A parasite    is an organism that feeds off another without immediately killing the organism it is feeding on. In this relationship, the parasite benefits, but the organism being fed upon, the host    , is harmed. The host is usually weakened by the parasite as it siphons resources the host would normally use to maintain itself. Parasites may kill their hosts, but there is usually selection to slow down this process to allow the parasite time to complete its reproductive cycle before it or its offspring are able to spread to another host.
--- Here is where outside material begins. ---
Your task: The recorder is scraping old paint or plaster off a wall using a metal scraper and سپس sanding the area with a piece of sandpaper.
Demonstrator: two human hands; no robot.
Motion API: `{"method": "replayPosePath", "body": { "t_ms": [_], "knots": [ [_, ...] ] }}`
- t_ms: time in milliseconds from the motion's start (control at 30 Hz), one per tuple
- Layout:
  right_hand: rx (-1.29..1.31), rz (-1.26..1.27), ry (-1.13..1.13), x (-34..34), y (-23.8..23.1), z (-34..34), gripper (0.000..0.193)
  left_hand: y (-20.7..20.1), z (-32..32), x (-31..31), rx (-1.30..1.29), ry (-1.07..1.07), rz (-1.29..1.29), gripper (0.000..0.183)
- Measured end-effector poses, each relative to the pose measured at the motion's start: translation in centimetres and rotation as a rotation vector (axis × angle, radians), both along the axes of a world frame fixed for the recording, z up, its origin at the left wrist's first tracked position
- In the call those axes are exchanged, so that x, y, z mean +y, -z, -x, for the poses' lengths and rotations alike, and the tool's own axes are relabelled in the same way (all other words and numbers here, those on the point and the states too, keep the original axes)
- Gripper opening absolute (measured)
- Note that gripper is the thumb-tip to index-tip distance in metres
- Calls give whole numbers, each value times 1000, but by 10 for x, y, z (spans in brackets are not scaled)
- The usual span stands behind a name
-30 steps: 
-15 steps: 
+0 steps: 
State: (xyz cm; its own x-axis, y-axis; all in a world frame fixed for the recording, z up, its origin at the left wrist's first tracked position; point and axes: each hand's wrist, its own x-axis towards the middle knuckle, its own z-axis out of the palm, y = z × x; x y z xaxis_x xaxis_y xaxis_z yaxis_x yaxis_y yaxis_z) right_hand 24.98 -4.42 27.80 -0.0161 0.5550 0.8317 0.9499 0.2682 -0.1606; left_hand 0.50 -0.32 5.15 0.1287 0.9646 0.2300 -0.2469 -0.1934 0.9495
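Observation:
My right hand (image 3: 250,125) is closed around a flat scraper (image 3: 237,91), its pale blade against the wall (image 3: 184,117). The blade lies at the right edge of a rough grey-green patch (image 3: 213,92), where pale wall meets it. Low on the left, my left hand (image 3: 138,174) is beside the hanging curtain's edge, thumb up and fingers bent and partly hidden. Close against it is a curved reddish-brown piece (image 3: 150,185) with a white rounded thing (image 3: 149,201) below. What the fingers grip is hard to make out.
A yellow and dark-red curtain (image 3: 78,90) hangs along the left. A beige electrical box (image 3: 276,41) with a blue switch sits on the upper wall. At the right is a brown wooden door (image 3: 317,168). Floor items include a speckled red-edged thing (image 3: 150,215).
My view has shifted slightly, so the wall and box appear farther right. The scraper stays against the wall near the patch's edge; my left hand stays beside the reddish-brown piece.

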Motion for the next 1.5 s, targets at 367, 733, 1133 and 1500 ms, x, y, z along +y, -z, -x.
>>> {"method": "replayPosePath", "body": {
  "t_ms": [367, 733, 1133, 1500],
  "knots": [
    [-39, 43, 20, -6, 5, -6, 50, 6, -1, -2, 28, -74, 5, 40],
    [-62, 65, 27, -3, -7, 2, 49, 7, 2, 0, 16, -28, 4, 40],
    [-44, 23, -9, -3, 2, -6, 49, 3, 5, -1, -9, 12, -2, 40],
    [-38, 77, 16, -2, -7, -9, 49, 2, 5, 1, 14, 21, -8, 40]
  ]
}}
The reproductive cycles of parasites are often very complex, sometimes requiring more than one host species. A tapeworm causes disease in humans when contaminated, undercooked meat such as pork, fish, or beef is consumed ( [link] ). The tapeworm can live inside the intestine of the host for several years, benefiting from the host’s food, and it may grow to be over 50 feet long by adding segments. The parasite moves from one host species to a second host species in order to complete its life cycle. Plasmodium falciparum is another parasite: the protists that cause malaria, a significant disease in many parts of the world. Living inside human liver and red blood cells, the organism reproduces asexually in the human host and then sexually in the gut of blood-feeding mosquitoes to complete its life cycle. Thus malaria is spread from human to mosquito and back to human, one of many arthropod-borne infectious diseases of humans.

Questions & Answers

explain why a fresh water fish excrete ammonia
Leonard Reply
plz answer my question
Leonard
What are eukaryotic cells?
Nwosueke Reply
where does the cell get energy for active transport processes?
A'Kaysion Reply
what is synapsis
Adepoju Reply
how many turns are required to make a molecule of sucrose in Calvin cycle
Amina Reply
why Calvin cycle occurs in stroma
Amina
why do humans enhale oxygen and exhale carbondioxide?
Maryam Reply
why do humans enhale oxygen and exhale carbondioxide? For the purpose of breaking down the food
dil
what is allele
uzoka Reply
process of protein synthesis
SANTOSH Reply
what is cell
Zulf Reply
a cell is a smallest basic, structural and functional unit of life that is capable of self replication
Lucas
why does a fresh water fish excrete ammonia
Leonard
plz answer my question
Leonard
Ammonia is a toxic colorless gas and when its inside the fish biological system is converted to a less toxic compound then excreted in the form of urea. However too much ammonia will kill the fish " Ammonia Poisoning " which is a very common disease among fish.
This
what is cytoplasm
uzoka Reply
cytoplasm is fluid of cell.
Deepak
how many major types of Cloning
Saeed Reply
two
amir
two
Zulf
comparative anatomy of gymnosperms?
Meenakshi Reply
anatomy of gymnosperms
Meenakshi
how genes are regulated
Ainjue Reply
what is storage of glycogen
Student Reply
glycogen is a protein content
Najeem
how many times breathing a day normally does a person have
Vernalyn Reply
100
Aadil
on average 18000 times a day when resting.